All those date checks can be summed up in a single check:

esched.date_ends >= '2010-09-01 00:00:00' and esched.date_start <= '2010-09-25 00:00:00'

If with the above it behaves the same, check if the following returns quickly / is picking your indexes:

SELECT COUNT(DISTINCT esched.course_id) FROM events_schedule esched WHERE esched.date_ends >= '2010-09-01 00:00:00' and esched.date_start <= '2010-09-25 00:00:00'

ps I think that when using the join, you can do SELECT COUNT(c.course_id) to count main records of courses in the query directly i.e. might not need the distinct that way.


re update now most time going to the wild card search after the change:

Use a mysql full text search. Make sure to check fulltext-restrictions, one important is that its only supported in MyISAM tables. I must say that I haven't really used the mysql full text search, and I'm not sure how that impacts the use of other indexes in the query.

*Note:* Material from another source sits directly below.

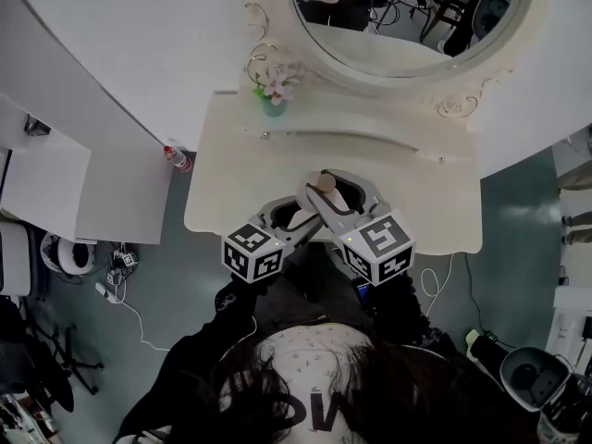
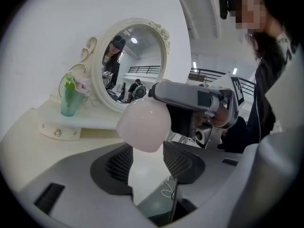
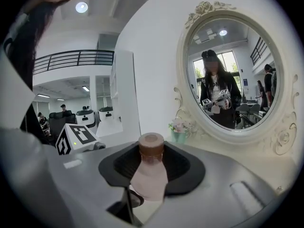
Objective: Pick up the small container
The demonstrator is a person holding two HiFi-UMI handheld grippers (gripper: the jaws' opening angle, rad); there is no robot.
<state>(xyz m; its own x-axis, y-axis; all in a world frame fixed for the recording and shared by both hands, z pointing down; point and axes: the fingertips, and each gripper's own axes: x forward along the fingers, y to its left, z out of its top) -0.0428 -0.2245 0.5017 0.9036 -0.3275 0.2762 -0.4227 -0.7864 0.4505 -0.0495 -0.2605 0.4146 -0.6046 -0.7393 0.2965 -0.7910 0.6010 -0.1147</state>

If you can't use a full text search, imho you are out luck in using your current approach to it i.e. since it can't use the regular index to check if a word its contained in any part of the text.

If that's the case, you might want to switch that specific part of the approach and introduce a tag/keywords based approach. Unlike categories, you can assign multiple to each item, so its flexible yet doesn't have the free text issue.

eglasius
I updated my post.
geocine
@geocine if I followed that right, it took the problem off the date filters to the like % / so its an improvement, right?
eglasius